=== Exercise instructions ===
Will you transcribe the entries that follow, exactly and in full?

====== Record set

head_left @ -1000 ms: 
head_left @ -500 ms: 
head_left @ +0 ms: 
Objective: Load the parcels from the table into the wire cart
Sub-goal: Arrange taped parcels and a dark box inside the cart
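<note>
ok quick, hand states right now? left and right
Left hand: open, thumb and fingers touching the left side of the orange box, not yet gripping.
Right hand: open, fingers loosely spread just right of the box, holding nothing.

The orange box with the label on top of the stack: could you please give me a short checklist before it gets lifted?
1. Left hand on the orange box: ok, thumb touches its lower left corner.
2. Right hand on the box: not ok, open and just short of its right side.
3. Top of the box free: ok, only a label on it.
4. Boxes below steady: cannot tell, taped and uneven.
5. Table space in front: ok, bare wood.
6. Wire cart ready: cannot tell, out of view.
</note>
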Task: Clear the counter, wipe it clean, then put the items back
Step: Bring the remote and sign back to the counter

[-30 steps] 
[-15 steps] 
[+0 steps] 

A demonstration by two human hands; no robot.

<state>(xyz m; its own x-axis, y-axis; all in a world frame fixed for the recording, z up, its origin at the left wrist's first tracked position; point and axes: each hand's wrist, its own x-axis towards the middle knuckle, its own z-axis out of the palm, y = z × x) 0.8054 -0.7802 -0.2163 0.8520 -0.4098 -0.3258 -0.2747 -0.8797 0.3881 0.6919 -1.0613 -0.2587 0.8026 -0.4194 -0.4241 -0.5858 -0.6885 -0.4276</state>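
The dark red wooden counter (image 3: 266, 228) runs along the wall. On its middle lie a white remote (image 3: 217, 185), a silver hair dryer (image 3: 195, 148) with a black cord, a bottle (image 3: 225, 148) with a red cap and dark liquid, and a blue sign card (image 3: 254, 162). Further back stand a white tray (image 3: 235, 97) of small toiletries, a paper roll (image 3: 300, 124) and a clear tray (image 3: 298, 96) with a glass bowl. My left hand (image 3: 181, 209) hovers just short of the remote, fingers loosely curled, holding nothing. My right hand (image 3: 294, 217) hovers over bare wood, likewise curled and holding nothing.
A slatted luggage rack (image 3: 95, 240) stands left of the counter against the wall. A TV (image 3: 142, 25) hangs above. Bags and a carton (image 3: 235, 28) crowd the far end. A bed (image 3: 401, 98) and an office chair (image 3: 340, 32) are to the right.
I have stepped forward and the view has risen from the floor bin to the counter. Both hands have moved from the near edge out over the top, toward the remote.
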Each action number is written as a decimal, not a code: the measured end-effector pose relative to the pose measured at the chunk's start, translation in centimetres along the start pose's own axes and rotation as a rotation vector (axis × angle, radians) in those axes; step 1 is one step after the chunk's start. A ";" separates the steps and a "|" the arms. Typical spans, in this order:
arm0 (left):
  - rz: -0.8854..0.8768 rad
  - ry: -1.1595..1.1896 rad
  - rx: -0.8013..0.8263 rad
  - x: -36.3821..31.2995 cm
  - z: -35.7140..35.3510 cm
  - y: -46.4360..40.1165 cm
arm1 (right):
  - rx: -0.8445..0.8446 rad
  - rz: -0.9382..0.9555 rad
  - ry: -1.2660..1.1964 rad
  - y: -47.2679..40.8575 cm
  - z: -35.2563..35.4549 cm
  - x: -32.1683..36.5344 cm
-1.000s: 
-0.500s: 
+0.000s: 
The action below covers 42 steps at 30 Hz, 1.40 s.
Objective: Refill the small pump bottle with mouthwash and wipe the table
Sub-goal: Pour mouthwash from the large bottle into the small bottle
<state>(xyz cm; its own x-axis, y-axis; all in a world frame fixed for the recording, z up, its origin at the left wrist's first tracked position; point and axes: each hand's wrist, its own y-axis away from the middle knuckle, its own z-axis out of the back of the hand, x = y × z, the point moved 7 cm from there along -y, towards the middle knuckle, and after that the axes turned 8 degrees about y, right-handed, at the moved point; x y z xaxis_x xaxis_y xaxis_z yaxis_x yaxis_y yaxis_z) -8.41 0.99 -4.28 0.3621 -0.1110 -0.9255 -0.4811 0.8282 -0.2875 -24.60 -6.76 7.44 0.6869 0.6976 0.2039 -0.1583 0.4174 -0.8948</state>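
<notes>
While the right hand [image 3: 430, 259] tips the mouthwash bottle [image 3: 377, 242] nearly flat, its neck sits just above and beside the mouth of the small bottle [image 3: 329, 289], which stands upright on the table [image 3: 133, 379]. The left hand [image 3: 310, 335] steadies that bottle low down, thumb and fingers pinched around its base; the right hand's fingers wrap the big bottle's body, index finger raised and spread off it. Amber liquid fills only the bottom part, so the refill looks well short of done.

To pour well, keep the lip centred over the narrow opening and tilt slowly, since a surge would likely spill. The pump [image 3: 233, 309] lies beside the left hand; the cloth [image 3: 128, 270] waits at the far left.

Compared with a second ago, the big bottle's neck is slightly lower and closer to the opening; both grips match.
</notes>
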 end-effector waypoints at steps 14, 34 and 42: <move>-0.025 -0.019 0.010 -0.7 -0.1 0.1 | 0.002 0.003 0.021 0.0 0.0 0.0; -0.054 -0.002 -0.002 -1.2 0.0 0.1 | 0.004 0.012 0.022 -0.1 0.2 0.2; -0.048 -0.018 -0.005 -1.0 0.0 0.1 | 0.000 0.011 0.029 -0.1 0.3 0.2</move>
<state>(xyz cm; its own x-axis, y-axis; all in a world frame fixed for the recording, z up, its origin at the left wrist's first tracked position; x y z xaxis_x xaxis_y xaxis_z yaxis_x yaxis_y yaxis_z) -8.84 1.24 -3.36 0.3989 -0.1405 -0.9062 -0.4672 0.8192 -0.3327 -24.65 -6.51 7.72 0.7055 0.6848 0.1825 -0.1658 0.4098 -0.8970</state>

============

=== Your solution ===
head_left @ -1000 ms: 
head_left @ -500 ms: 
head_left @ +0 ms: 
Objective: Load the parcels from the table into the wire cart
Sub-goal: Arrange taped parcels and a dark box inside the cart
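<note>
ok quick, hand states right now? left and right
Left hand: open, thumb and fingers touching the left side of the orange box, not yet gripping.
Right hand: open, fingers loosely spread just right of the box, holding nothing.

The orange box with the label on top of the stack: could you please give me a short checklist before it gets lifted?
1. Left hand on the orange box: ok, thumb touches its lower left corner.
2. Right hand on the box: not ok, open and just short of its right side.
3. Top of the box free: ok, only a label on it.
4. Boxes below steady: cannot tell, taped and uneven.
5. Table space in front: ok, bare wood.
6. Wire cart ready: cannot tell, out of view.
</note>
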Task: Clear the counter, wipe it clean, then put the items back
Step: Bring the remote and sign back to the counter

[-30 steps] 
[-15 steps] 
[+0 steps] 

A demonstration by two human hands; no robot.

<state>(xyz m; its own x-axis, y-axis; all in a world frame fixed for the recording, z up, its origin at the left wrist's first tracked position; point and axes: each hand's wrist, its own x-axis towards the middle knuckle, its own z-axis out of the palm, y = z × x) 0.8054 -0.7802 -0.2163 0.8520 -0.4098 -0.3258 -0.2747 -0.8797 0.3881 0.6919 -1.0613 -0.2587 0.8026 -0.4194 -0.4241 -0.5858 -0.6885 -0.4276</state>
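The dark red wooden counter (image 3: 266, 228) runs along the wall. On its middle lie a white remote (image 3: 217, 185), a silver hair dryer (image 3: 195, 148) with a black cord, a bottle (image 3: 225, 148) with a red cap and dark liquid, and a blue sign card (image 3: 254, 162). Further back stand a white tray (image 3: 235, 97) of small toiletries, a paper roll (image 3: 300, 124) and a clear tray (image 3: 298, 96) with a glass bowl. My left hand (image 3: 181, 209) hovers just short of the remote, fingers loosely curled, holding nothing. My right hand (image 3: 294, 217) hovers over bare wood, likewise curled and holding nothing.
A slatted luggage rack (image 3: 95, 240) stands left of the counter against the wall. A TV (image 3: 142, 25) hangs above. Bags and a carton (image 3: 235, 28) crowd the far end. A bed (image 3: 401, 98) and an office chair (image 3: 340, 32) are to the right.
I have stepped forward and the view has risen from the floor bin to the counter. Both hands have moved from the near edge out over the top, toward the remote.
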Each action number is written as a decimal, not a code: the measured end-effector pose relative to the pose measured at the chunk's start, translation in centimetres along the start pose's own axes and rotation as a rotation vector (axis × angle, radians) in those axes; step 1 is one step after the chunk's start. A ";" separates the steps and a "|" the arms. Typical spans, in this order:
arm0 (left):
  - rz: -0.8854..0.8768 rad
  - ry: -1.1595..1.1896 rad
  - rx: -0.8013..0.8263 rad
  - x: -36.3821..31.2995 cm
  - z: -35.7140..35.3510 cm
  - y: -46.4360..40.1165 cm
arm1 (right):
  - rx: -0.8445..0.8446 rad
  - rz: -0.9382..0.9555 rad
  - ry: -1.2660..1.1964 rad
  - y: -47.2679..40.8575 cm
  - z: -35.2563..35.4549 cm
  - x: -32.1683..36.5344 cm
-1.000s: 
-0.500s: 
+0.000s: 
The action below covers 42 steps at 30 Hz, 1.40 s.
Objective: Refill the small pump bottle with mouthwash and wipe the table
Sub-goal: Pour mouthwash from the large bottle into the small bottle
<state>(xyz cm; its own x-axis, y-axis; all in a world frame fixed for the recording, z up, its origin at the left wrist's first tracked position; point and axes: each hand's wrist, its own y-axis away from the middle knuckle, its own z-axis out of the back of the hand, x = y × z, the point moved 7 cm from there along -y, towards the middle knuckle, and after that the axes turned 8 degrees about y, right-handed, at the moved point; x y z xaxis_x xaxis_y xaxis_z yaxis_x yaxis_y yaxis_z) -8.41 0.99 -4.28 0.3621 -0.1110 -0.9255 -0.4811 0.8282 -0.2875 -24.60 -6.76 7.44 0.6869 0.6976 0.2039 -0.1583 0.4174 -0.8948</state>
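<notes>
While the right hand [image 3: 430, 259] tips the mouthwash bottle [image 3: 377, 242] nearly flat, its neck sits just above and beside the mouth of the small bottle [image 3: 329, 289], which stands upright on the table [image 3: 133, 379]. The left hand [image 3: 310, 335] steadies that bottle low down, thumb and fingers pinched around its base; the right hand's fingers wrap the big bottle's body, index finger raised and spread off it. Amber liquid fills only the bottom part, so the refill looks well short of done.

To pour well, keep the lip centred over the narrow opening and tilt slowly, since a surge would likely spill. The pump [image 3: 233, 309] lies beside the left hand; the cloth [image 3: 128, 270] waits at the far left.

Compared with a second ago, the big bottle's neck is slightly lower and closer to the opening; both grips match.
</notes>
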 end-effector waypoints at steps 14, 34 and 42: <move>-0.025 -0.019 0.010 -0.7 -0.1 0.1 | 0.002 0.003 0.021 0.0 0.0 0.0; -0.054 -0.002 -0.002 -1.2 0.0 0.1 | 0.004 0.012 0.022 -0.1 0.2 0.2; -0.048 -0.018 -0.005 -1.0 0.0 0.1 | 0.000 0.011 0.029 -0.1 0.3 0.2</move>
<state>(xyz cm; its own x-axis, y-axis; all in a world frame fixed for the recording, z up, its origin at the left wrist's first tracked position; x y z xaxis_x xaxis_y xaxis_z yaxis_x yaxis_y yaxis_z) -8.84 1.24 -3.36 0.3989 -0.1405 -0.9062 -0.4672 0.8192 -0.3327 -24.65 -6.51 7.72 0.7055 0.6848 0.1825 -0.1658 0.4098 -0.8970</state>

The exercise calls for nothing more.